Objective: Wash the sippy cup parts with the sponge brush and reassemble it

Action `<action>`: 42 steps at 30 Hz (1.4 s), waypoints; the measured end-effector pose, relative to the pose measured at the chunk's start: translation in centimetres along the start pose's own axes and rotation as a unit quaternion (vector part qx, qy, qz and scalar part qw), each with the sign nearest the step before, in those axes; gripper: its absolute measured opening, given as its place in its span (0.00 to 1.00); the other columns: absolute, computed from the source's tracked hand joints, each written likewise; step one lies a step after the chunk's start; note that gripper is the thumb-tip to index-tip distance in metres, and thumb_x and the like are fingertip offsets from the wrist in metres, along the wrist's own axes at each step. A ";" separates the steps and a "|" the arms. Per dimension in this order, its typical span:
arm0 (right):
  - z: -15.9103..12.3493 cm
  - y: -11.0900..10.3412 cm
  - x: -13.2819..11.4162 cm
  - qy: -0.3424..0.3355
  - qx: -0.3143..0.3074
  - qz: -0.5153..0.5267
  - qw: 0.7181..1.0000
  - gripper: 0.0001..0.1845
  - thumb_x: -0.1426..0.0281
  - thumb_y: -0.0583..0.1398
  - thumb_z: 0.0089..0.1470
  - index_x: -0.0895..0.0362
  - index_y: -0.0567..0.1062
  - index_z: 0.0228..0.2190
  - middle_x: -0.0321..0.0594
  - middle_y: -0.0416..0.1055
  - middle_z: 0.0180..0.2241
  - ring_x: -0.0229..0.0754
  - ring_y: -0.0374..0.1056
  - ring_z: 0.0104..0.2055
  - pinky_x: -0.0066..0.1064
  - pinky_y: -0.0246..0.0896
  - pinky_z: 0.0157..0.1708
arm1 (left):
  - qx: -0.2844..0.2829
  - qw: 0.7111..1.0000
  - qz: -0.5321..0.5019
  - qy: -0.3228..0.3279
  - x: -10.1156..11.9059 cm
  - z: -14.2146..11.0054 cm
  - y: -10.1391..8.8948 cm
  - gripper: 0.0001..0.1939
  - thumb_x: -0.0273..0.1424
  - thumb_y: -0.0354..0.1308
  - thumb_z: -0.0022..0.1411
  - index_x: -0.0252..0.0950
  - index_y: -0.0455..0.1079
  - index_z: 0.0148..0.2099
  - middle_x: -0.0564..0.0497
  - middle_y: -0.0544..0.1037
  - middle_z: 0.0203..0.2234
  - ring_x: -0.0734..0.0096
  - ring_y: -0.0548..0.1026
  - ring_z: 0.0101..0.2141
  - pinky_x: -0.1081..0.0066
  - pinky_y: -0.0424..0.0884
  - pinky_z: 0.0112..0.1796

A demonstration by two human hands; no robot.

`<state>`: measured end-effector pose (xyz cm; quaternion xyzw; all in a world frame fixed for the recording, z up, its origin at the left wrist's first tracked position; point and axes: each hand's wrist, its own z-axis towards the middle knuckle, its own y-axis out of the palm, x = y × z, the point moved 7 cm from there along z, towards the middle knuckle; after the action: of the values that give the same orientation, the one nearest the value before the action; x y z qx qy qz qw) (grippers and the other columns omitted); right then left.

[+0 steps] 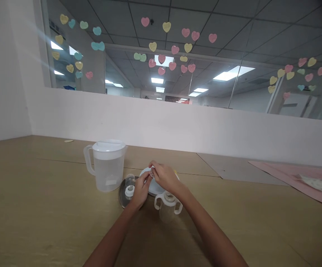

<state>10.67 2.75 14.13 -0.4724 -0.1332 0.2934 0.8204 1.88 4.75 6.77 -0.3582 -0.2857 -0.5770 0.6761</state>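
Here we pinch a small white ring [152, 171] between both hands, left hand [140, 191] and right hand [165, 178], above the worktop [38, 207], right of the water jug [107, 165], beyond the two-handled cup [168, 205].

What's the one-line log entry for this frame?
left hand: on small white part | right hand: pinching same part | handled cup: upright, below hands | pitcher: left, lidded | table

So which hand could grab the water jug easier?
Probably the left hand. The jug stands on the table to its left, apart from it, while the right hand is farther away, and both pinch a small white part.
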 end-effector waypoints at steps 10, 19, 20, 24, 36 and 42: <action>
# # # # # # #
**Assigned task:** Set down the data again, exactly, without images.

**Reply to the task:**
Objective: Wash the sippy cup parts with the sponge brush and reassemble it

Action `<action>`: 42 steps at 30 Hz (1.4 s), waypoints; the measured end-effector pose, relative to the pose measured at the chunk's start: translation in centimetres along the start pose's own axes and rotation as a unit quaternion (vector part qx, qy, qz and scalar part qw), each with the sign nearest the step before, in those axes; gripper: its absolute measured opening, given as its place in its span (0.00 to 1.00); the other columns: absolute, computed from the source's tracked hand joints, each written likewise; step one lies a step after the chunk's start; note that gripper is the thumb-tip to index-tip distance in metres, and thumb_x and the like are fingertip offsets from the wrist in metres, along the wrist's own axes at each step. A ";" separates the steps and a "|" the arms. Per dimension in this order, its typical span:
arm0 (right):
  - z: -15.9103..12.3493 cm
  - y: -11.0900..10.3412 cm
  - x: -13.2819..11.4162 cm
  - qy: -0.3424..0.3355
  - qx: -0.3143..0.3074
  - qz: -0.5153..0.5267
  - qw: 0.7181..1.0000
  - gripper: 0.0001..0.1845
  - thumb_x: -0.1426..0.0281
  - thumb_y: -0.0583..0.1398
  - thumb_z: 0.0089..0.1470
  - index_x: -0.0895..0.0362
  - index_y: -0.0567..0.1062
  - index_z: 0.0228..0.2190
  - middle_x: -0.0321..0.0594
  - middle_y: -0.0416..0.1055
  - middle_z: 0.0180..0.2241
  - ring_x: -0.0229..0.0754
  - ring_y: -0.0374..0.1056
  - ring_z: 0.0104..0.2055
  - pinky_x: -0.0066..0.1064
  - pinky_y: -0.0246..0.0896
  - pinky_z: 0.0157..0.1708
arm1 (left):
  - qx: -0.2844..0.2829
  - qw: 0.7111..1.0000
  - qz: -0.5321..0.5019
  - qy: -0.3228..0.3279
  - x: -10.1156..11.9059 cm
  - z: -14.2146..11.0054 cm
  - y: -10.1391..8.8948 cm
  - gripper: 0.0001..0.1939
  - thumb_x: -0.0273..0.1424
  - thumb_y: -0.0354..0.1308
  - thumb_z: -0.0022..0.1411
  - index_x: -0.0252..0.0950
  - index_y: -0.0455..0.1079
  - index_z: 0.0148..0.2099
  - middle_x: -0.0564..0.0497
  - middle_y: -0.0544..0.1037
  - middle_z: 0.0203..0.2234
  - ring_x: -0.0734..0.0096
  - ring_y: -0.0548..0.1026
  - ring_z: 0.0101..0.2141
  - pinky_x: -0.1081..0.0066
  - pinky_y: -0.0424..0.0884
  - pinky_z: 0.0112..0.1796

A demonstration by two human hands; no robot.

`<state>`: measured end-effector pose (xyz cm; quaternion xyzw; all in a world frame fixed for the recording, z up, its origin at the left wrist's first tracked position; point and axes: each hand's wrist, its own z-axis towards the middle knuckle, its own y-axis out of the palm, x = y × z, the point moved 7 cm from there along z, towards the middle knuckle; after the action: of the values that give the same orientation, the one nearest the value before the action; x y z qx qy qz qw) (grippers and the other columns omitted); right then left.

[+0 steps] 

<state>10.67 2.75 14.13 -0.4724 -0.1332 0.2934 0.8204 1.88 4.75 6.77 -0.3582 -0.2857 -0.5770 0.6761</state>
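Here we pinch a small white ring [152, 171] between both hands, left hand [140, 191] and right hand [165, 178], above the worktop [38, 207], right of the water jug [107, 165], beyond the two-handled cup [168, 205].

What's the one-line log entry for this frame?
left hand: on small white part | right hand: pinching same part | handled cup: upright, below hands | pitcher: left, lidded | table

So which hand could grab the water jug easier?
Probably the left hand. The jug stands on the table to its left, apart from it, while the right hand is farther away, and both pinch a small white part.
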 end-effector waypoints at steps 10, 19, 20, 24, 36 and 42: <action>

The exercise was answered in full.